Contracts for Differences, more commonly known as CFDs, are financial contracts that involve the exchange of physical money rather than the distribution of financial securities or instruments upon the ending of the contract.
Exchange traded futures on stock indices and interest rates were the very first CFDs. They were first thought of because people began to realize that a lot of people who trade in the financial futures markets wouldn’t really want or need delivery of financial securities or instruments.
CFDs often seem confusing to those who have never worked with them before. However, they’re really quite simple. The two different parties involved in a trade essentially pay each other the difference between the opening and closing prices when their contract comes to an end. Take, for instance, a situation where you were holding a long position. You purchased the contract and watched the price go up. You’ll then have a running profit. At the close of the contract, you’d receive the difference between the first price and the closing price for each contract from the other party.
The opposite is true as well. If you purchase a contract and the price goes down, you’ll have a running loss. At the end of the contract, you would then have to pay the difference between the initial and closing prices for each contract.
Two decades ago, more and more people started to realize how many things CFDs could actually be used for. They could be used in quite a number of other financial instruments such as forex, commodities, and metals, among others. A broker wasn’t required to facilitate the trade. Instead, people could simply directly trade with other traders electronically. This type of trading is referred to as Over The Counter trading.

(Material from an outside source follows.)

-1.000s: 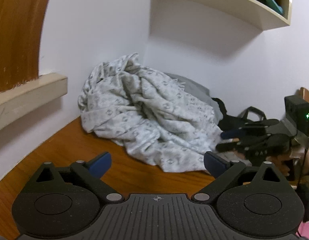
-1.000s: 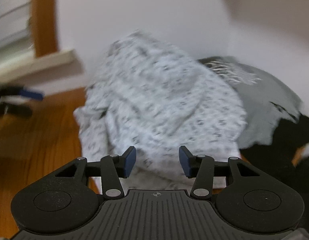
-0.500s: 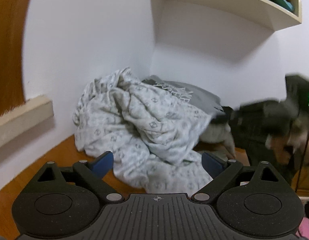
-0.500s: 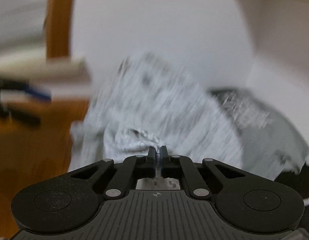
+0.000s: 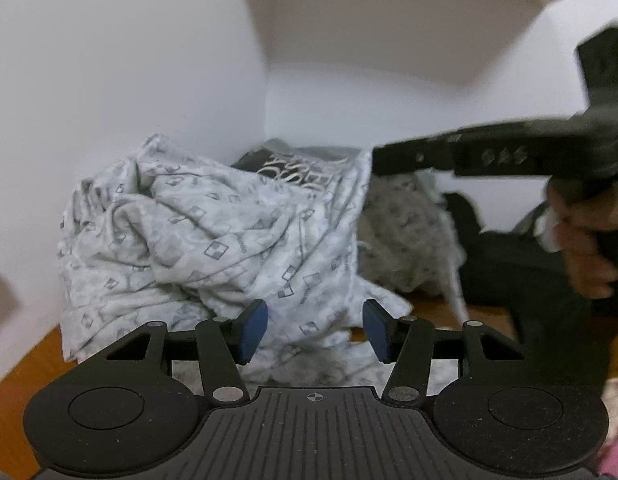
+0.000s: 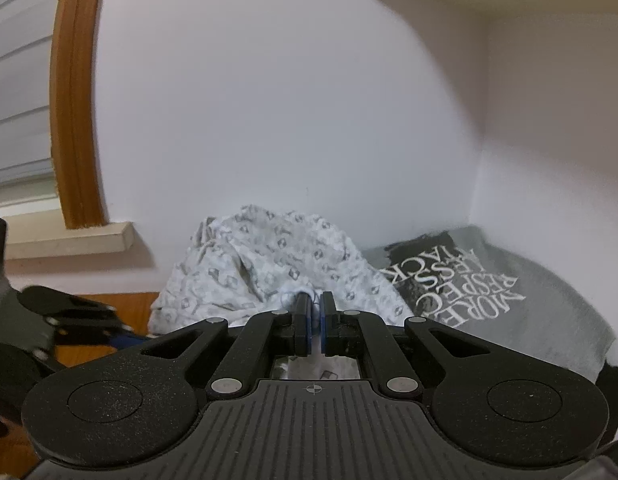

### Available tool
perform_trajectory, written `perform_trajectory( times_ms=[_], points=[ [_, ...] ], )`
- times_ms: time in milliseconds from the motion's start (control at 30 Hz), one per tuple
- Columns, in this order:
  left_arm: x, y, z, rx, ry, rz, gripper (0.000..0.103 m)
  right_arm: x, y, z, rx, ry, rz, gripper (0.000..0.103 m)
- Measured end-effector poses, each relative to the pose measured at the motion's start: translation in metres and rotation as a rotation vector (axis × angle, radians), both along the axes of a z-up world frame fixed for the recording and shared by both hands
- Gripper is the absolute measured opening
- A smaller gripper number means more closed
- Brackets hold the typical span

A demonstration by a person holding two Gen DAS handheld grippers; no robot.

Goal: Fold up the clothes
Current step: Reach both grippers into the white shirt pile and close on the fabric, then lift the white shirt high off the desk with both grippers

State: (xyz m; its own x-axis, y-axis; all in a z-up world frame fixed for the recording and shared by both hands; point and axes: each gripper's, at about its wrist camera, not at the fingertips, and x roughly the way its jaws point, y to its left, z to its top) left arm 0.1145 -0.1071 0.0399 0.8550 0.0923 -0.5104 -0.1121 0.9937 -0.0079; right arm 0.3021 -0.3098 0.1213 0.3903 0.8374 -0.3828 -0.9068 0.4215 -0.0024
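The right tongs are clamped tight on a pinch of the crumpled white cotton garment with a small grey diamond print, which lies heaped at the back of the brown wooden desk against the white wall, near the corner. The left tongs stand half spread and are closing, with a low fold of that same garment between their blue pads, not yet pressed.

To do this well, I judge the left tongs should bite a hem or corner well apart from the right grip, so the cloth can be lifted and spread flat rather than bunched.

Counted: one white printed garment, one grey T-shirt with white lettering just beside it in the corner, and a dark heap, too blurred to count.
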Motion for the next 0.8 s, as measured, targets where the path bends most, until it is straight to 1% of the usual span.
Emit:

This was the perfect time for CFDs to emerge because of the growth of the internet. A growing number of people had access to the internet and could engage in CFDs. These securities began being offered as leveraged products. Traders could equip themselves with enough capital with the help of their broker and then trade positions that they otherwise wouldn’t be able to with their account sizes. Long or short positions could be taken.

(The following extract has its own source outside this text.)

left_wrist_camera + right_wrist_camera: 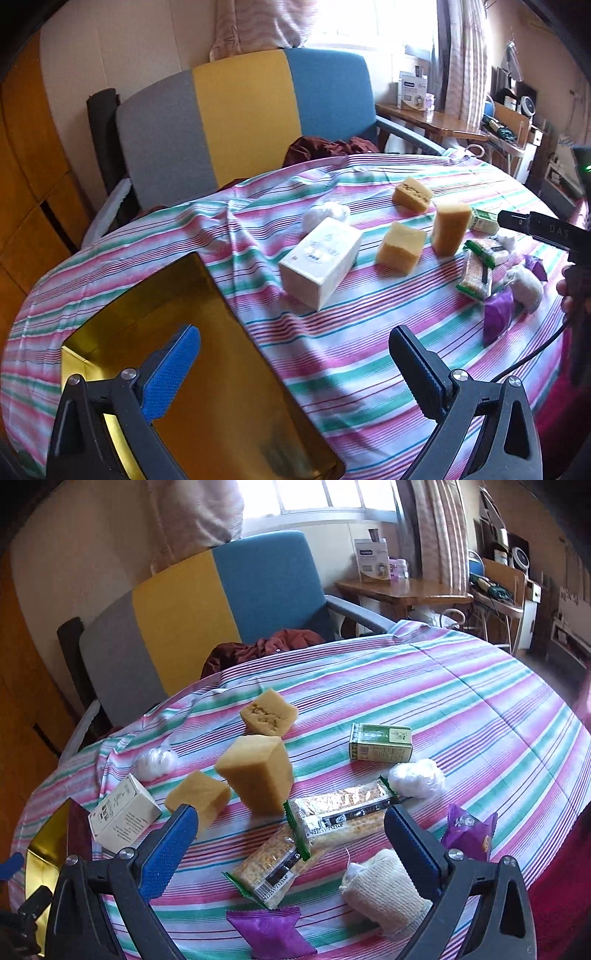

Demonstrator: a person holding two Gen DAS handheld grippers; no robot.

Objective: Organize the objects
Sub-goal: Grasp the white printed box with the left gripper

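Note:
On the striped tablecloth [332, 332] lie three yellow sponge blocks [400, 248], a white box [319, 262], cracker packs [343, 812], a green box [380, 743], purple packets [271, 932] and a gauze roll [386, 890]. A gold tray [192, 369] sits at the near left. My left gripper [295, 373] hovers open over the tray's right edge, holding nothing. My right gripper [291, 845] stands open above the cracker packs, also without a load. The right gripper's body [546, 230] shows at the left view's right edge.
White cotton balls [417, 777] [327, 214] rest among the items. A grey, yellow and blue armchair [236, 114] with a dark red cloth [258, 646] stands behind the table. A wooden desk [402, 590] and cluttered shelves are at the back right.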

Traders love the flexibility of not having to think about delivery or settlement of securities or instruments. CFD brokers charged their clients interest, called rollover swaps, on the money they borrowed. The increased leverage that CFDs offered meant greater potential returns - something that a lot of people found incredibly appealing.

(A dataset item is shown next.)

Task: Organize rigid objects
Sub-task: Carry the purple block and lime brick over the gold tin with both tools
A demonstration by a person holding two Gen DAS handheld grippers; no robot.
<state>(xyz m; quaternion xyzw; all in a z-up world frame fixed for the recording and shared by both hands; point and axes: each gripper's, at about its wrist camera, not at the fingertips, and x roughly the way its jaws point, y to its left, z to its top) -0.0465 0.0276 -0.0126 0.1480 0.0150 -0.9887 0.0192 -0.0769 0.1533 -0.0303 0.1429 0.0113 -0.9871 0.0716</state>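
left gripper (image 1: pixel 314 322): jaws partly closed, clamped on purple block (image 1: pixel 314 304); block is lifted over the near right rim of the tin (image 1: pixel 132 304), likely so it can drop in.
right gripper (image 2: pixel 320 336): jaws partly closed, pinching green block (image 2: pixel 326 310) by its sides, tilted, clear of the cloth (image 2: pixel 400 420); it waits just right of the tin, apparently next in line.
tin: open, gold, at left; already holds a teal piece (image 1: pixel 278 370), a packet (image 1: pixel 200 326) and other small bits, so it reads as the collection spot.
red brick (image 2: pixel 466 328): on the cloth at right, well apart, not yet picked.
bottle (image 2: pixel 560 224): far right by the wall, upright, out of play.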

CFD changed the trading game as it was. In this day and age, private individuals have access to trading software and a good internet connection. With the flexibility of a CFD and plenty of leverage, they can now use the very same information and tools that were previously only accessible to institutional and professional traders.
Retail traders are able to take short and long positions across whichever asset class they see fit, be it forex, equities, commodities, or even metals. The increased leverage means more potential returns.
Of course, it also means more potential losses. As a growing number of people try their hand at trading with CFDs, it’s increasingly crucial for retail investors to get up close and personal with the markets and how they work with each other.